ICBC Financial Leasing (ICBC Leasing) and China Merchants Energy Shipping (CMES) are teaming up again with Shanghai Waigaoqiao Shipbuilding (SWS) to offer on BHP's tender for dual-fuel newcastlemax bulkers.
TradeWinds broke the news in July of the project, which carries a price of around $840m for the total reported 10 firm and four optional ships, backed by 15-year charters.
Financial sources believe a 70% to 30% joint venture between ICBC Leasing and CMES would be likely to order half the firm ships under the proposal, while CMES places the order for the remaining vessels alone but with a view to 90% lease financing by ICBC Leasing at a later stage.
SWS, with its current focus on cruiseship newbuildings, will be close to full capacity and may not be able to handle the entire order by itself if its team wins.
But the expectation among Chinese newbuilding brokers is that the ICBC Leasing-CMES-SWS team will have a chance, and that BHP’s order could grow considerably beyond what is already reported.
China Cosco Shipping, Japan’s MOL and NYK Line, Norway’s Golden Ocean Group and 2020 Bulkers, Taiwan’s U-Ming Marine Transport, and Singapore’s Eastern Pacific Shipping have been reported on the first-round list of operators.
Structure change
TradeWinds understands another Chinese participant — Shandong Shipping — may be involved, as well as Greece’s Maran Dry Management and Thenamaris.
It is said the second-round players have not yet been shortlisted.
The latest deal would duplicate a structure that the two owning partners have used in the past backed by time charters and contracts of affreightment (COA).
In 2016, ICBC Leasing set up VLOC Maritime Holdings and partnered with CMES — through 70% to 30% joint venture China VLOC — to take over secondhand Valemaxes and order further ships on their own.
Last year, CMES followed up the cooperation when it bought a minority share in a six-ship series of 325,000-dwt ore carriers that an ICBC Leasing entity had on order at Qingdao Beihai Shipbuilding Heavy Industry, also for long-term business with the Brazilian miner.
China VLOC's last two Valemaxes on order were delivered earlier this year from Qingdao Beihai and Yangzijiang Shipbuilding, putting its fleet at 17 Valemaxes.
An official for CMES sister company Ming Wah declined to comment on the plans.
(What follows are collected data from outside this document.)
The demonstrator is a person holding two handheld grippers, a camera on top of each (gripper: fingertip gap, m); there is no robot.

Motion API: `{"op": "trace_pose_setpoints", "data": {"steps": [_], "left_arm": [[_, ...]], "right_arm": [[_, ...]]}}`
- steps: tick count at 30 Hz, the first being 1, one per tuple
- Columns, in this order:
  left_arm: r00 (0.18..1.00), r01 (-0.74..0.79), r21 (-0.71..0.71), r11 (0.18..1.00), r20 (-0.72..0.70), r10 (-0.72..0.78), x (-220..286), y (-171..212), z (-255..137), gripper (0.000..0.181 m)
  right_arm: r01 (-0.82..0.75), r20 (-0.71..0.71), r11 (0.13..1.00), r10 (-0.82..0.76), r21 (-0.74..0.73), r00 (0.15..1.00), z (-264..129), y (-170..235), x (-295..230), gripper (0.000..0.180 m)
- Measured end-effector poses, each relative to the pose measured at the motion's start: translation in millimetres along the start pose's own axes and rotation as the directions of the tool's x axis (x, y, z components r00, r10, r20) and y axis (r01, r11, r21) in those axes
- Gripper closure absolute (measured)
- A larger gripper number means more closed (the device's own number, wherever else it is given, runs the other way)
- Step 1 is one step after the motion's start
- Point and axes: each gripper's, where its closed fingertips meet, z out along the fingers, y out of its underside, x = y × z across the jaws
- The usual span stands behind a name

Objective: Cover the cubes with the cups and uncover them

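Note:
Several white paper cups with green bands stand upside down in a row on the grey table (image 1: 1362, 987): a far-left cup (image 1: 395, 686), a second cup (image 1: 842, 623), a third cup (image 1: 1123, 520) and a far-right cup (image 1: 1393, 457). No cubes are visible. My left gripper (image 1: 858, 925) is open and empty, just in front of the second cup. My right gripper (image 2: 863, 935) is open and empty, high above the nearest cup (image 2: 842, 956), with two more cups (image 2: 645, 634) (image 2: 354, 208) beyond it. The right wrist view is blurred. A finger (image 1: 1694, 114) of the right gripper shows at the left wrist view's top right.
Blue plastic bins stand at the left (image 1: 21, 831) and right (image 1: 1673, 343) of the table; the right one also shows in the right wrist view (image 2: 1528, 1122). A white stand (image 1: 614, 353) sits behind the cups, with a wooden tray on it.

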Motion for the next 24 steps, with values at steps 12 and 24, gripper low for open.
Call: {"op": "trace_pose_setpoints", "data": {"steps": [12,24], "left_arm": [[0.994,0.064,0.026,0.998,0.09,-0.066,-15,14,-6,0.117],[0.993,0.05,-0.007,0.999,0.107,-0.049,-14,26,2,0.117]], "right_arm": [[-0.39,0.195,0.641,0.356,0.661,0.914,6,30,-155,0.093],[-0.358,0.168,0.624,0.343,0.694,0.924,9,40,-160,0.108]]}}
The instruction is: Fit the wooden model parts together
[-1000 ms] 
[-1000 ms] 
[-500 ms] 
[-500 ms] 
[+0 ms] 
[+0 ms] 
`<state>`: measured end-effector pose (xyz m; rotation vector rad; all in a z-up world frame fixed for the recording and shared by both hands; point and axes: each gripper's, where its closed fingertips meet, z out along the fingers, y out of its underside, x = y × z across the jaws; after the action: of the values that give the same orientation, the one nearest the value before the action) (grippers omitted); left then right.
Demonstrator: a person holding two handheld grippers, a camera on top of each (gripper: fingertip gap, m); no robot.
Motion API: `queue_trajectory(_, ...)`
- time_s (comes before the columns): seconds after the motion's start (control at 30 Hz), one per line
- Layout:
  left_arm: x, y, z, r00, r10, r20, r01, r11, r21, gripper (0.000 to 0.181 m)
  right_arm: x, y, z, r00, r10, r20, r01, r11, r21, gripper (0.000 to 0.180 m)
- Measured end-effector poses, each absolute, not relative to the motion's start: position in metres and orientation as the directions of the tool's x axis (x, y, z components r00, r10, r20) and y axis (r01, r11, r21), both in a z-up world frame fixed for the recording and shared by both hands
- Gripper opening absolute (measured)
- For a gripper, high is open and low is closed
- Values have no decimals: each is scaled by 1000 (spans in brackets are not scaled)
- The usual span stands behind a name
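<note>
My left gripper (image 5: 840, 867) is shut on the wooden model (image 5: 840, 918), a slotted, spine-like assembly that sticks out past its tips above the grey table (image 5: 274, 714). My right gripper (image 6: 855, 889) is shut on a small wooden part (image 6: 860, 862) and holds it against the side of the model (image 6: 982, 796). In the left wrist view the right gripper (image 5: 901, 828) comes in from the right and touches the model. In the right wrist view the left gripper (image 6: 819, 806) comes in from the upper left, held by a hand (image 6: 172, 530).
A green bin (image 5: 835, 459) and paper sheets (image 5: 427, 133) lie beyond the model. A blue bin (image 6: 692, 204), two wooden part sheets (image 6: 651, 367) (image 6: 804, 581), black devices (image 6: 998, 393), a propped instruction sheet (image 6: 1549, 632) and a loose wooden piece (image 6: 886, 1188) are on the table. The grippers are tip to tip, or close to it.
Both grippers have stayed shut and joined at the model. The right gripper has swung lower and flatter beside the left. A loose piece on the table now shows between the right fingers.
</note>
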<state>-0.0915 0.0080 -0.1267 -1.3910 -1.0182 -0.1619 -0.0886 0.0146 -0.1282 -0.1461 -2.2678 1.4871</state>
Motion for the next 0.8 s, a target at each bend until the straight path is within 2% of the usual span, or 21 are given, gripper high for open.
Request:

ICBC Leasing could not be contacted for comment. SWS officials were contacted but could not provide comment on the proposal immediately.
BHP has previously confirmed to TradeWinds that the tender process is underway but has said that the proposal involves purely LNG-fuelled vessels rather than dual-fuel propulsion, and that the charter period and exact number of ships is not specified.
$60m per ship
Newbuilding brokers have pegged the cost at $60m per ship for dual-fuel newcastlemaxes with 6,000-cbm LNG fuel capacity, which allows for an Australia to China round trip before refuelling. A conventional ship with scrubbers might cost $55m.
BHP has been bullish on the prospects for LNG-powered vessels and LNG bunkering.
Rashpal Bhatti, BHP’s vice president of market freight, said in June that vessel owners would need to be “brave” to order ships with only conventional propulsion, which might be phased out during the lifetime of the ships, making current models of vessel valuation obsolete.
“[That] 20-year vessel depreciation model is no longer relevant today,” Bhatti said at the time.
But some still believe LNG propulsion remains premature for the trading capesize owner and only makes sense for a long-term project like BHP's tender.
“For the moment, it is only useful if you do shuttle voyages and those voyages are between fixed ports and those ports can supply LNG,” said James Tarng, vice president of Taipei-based capesize owner Chinese Maritime Transport.